The PoA module, which must be used by PoA blockchains built with the Lisk SDK version 6, implements the following commands which facilitate the authority updates:

  • Authority Registration Command: This command is similar to the validator registration command in Lisk PoS. An account willing to become an active authority must first send an authority registration transaction. The registration fee for an authority registration can be defined in the PoA module configuration.

  • Update Authority Command: This command updates the set of active authorities as mentioned above. An update authority transaction must contain the following parameters:

    1. newValidators: The updated list of authorities and their associated BFT weights.

    2. threshold: The finality threshold.

    3. validatorsUpdateNonce: Increments +1 for each executed Update Authority transaction.

    4. An aggregate multi-signature whereby enough active authorities have contributed to, such that the sum of the corresponding BFT weights meets the finality threshold.

Let us consider the example where the current set of active authorities consists of 10 authorities where each has the BFT weight of 1 and the finality threshold is 7. If one authority is supposed to be removed from the set of active authorities, then this update must be approved by at least 7 active authorities.

The number of active authorities is also determining the length of a round. For example, if there are 10 active authorities, then a round consists of 10 blocks.

Rewards and banning mechanisms

Typically, PoA systems do not define any reward system. However, sidechain developers may choose to have a reward system in the chain native token to incentivize the authorities. In this case, the Reward module specified in LIP 0042 can be used to define block rewards for PoA blockchains. Note that the Dynamic block rewards module as defined in LIP 0071 depends on the PoS information to properly function and thus can not be implemented on PoA blockchains.

Moreover, the banning mechanism (as defined in LIP 0023) and the punishment of BFT violations (as defined in LIP 0024 for the Lisk-BFT protocol) are not necessary for a functional PoA blockchain.

Migration from PoA to PoS

At one point, there may be an interest for some projects that started as a PoA chain to migrate to PoS. If this is the case, the developers and the future network validators have two choices:

  1. After launching the project, if there is a need for a more decentralized approach: Hard-fork the chain to include the PoS module instead of PoA. This can be eased by following a snapshot mechanism similar to the one specified in LIP 0035. When transitioning to PoS consensus, it is recommended that the block reward payout scheme is updated to the Dynamic block rewards module (see LIP 0071).
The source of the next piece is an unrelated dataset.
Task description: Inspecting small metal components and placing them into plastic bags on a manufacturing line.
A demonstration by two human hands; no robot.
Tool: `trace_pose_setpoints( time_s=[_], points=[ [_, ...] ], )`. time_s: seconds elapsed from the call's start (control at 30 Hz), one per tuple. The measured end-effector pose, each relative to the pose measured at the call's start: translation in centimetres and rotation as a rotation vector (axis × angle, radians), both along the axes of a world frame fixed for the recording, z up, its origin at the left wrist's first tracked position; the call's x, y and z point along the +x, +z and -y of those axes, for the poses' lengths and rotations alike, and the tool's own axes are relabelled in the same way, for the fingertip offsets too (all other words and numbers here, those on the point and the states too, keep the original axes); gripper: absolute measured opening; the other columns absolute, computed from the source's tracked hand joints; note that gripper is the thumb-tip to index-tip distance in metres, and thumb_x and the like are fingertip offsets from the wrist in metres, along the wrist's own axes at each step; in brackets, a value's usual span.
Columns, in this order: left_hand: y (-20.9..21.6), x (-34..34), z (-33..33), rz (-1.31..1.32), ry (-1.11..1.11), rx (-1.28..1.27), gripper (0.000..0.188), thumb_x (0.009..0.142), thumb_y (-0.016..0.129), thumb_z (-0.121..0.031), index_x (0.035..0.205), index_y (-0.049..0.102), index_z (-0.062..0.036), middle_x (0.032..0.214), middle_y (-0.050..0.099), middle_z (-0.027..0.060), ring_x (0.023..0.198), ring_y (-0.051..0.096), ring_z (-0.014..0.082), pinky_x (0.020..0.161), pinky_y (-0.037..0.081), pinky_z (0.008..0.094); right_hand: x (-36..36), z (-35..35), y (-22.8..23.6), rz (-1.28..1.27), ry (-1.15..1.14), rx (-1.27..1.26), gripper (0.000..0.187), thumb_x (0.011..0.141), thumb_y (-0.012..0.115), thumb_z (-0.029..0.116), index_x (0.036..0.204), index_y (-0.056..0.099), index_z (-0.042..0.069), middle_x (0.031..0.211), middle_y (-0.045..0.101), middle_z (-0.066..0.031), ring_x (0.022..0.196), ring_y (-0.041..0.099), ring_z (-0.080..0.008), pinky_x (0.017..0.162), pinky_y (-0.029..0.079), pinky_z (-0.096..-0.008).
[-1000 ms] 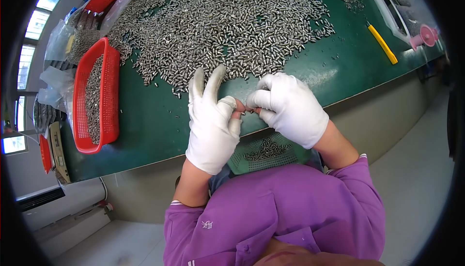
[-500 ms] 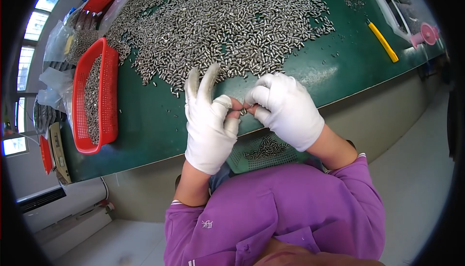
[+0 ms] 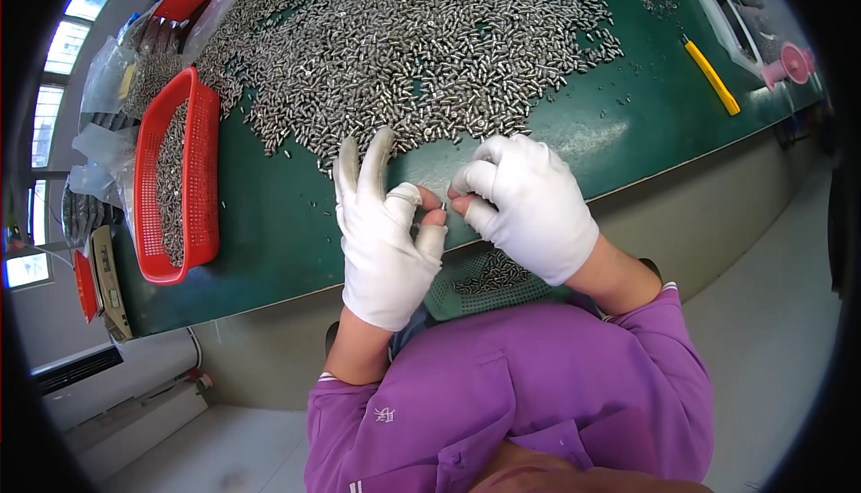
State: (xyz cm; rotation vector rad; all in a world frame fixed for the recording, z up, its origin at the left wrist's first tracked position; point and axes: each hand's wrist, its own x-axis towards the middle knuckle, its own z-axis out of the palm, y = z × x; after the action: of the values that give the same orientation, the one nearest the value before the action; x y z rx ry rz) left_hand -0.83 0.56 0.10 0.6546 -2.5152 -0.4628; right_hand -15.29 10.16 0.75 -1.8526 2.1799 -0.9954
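My left hand (image 3: 384, 235), in a white glove with bare thumb and index tips, pinches a small metal pin-like part (image 3: 443, 207) above the table's near edge. Its other fingers stretch toward the pile. Just right of it, my right hand (image 3: 531, 210), gloved alike, has thumb and index tip pressed together; whatever lies between them is hidden. The fingertips of the two hands are close but apart. Beyond them spreads a large pile of small shiny metal parts (image 3: 404, 53) on the green table (image 3: 269, 264).
A red plastic basket (image 3: 204, 179) of metal parts stands at the left. Below the table edge sits a green basket (image 3: 439, 300) with more parts. A yellow-handled cutter (image 3: 713, 78) and a pink spool-like object (image 3: 793, 62) are at right. A scale (image 3: 109, 282) stands far left.
My hands have drawn slightly apart; the left shifted a little left and down. The small metal part, earlier between both hands' fingertips, now shows at the left fingertips.
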Motion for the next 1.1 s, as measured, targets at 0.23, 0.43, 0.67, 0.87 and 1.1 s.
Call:
trace_pose_setpoints(
  time_s=[0.23, 0.43, 0.67, 0.87, 1.1],
  points=[
    [-0.09, 0.01, 0.00, 0.004, 0.008, 0.004, 0.018, 0.067, 0.068, -0.007, 0.082, 0.057, -0.0059, 0.135, 0.040, 0.0201, 0.125, 0.030, 0.0491, 0.102, 0.029, 0.0558, 0.56, 0.28, -0.54, -0.034, -0.001, -0.034, 0.010, 0.073, 0.066, 0.019, 0.075, 0.062, 0.010, 0.077, 0.055, -0.0061, 0.076, 0.056, -0.0253, 0.067, 0.047, -0.0376],
    [-0.06, 0.09, 0.09, 0.006, 0.024, -0.046, 0.020, 0.068, 0.066, -0.004, 0.082, 0.053, -0.0063, 0.134, 0.044, 0.0205, 0.123, 0.037, 0.0509, 0.100, 0.035, 0.0517, 0.66, -0.21, -0.60, -0.033, -0.051, -0.050, 0.009, 0.074, 0.066, 0.018, 0.077, 0.063, 0.010, 0.077, 0.056, -0.0059, 0.075, 0.056, -0.0258, 0.066, 0.047, -0.0378],
    [-0.14, 0.00, 0.17, 0.015, 0.044, -0.039, 0.018, 0.067, 0.067, -0.004, 0.080, 0.055, -0.0069, 0.134, 0.044, 0.0196, 0.124, 0.036, 0.0504, 0.100, 0.035, 0.0511, 0.85, 0.16, -0.40, -0.041, -0.047, -0.047, 0.010, 0.072, 0.067, 0.018, 0.076, 0.063, 0.011, 0.077, 0.056, -0.0054, 0.075, 0.056, -0.0254, 0.067, 0.047, -0.0373],
    [0.21, 0.17, -0.05, 0.023, 0.034, -0.007, 0.019, 0.065, 0.068, -0.003, 0.078, 0.053, -0.0068, 0.135, 0.044, 0.0189, 0.125, 0.035, 0.0500, 0.100, 0.035, 0.0510, 0.91, 0.04, -0.15, -0.011, -0.027, -0.028, 0.010, 0.069, 0.069, 0.019, 0.073, 0.063, 0.011, 0.077, 0.056, -0.0050, 0.075, 0.056, -0.0248, 0.066, 0.047, -0.0372],
    [0.48, 0.66, -0.23, 0.041, -0.007, 0.011, 0.022, 0.064, 0.069, -0.001, 0.076, 0.053, -0.0087, 0.136, 0.043, 0.0180, 0.125, 0.035, 0.0487, 0.101, 0.035, 0.0503, 0.87, -0.47, -0.60, -0.020, -0.013, -0.063, 0.009, 0.067, 0.070, 0.018, 0.071, 0.064, 0.013, 0.077, 0.057, -0.0040, 0.074, 0.056, -0.0252, 0.065, 0.047, -0.0374]
  ],
)
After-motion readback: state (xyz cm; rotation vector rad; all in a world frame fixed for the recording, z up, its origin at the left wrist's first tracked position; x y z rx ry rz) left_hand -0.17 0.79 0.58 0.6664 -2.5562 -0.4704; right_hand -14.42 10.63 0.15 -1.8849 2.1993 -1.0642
PoA chains could implement no rewards at all, or block rewards as defined in LIP 0042, however, PoS chains could profit from dynamic rewards proportional to the weight of the generator.

  2. If during the development phase, it is decided that the application should start on a PoA chain and then run on a PoS chain for the long term: The sidechain developers can define an arbitrarily long bootstrapping period for the PoS chain in the genesis block as explained in LIP 0034. This bootstrapping period effectively mimics a PoA chain where there is a fixed set of validators given by the public keys in the initValidators property of the block header asset. This will allow it to first have a preparatory phase of the application, so it can mature sufficiently before transferring to a PoS chain.


1. See LIP23 for more details about the validator weight calculation.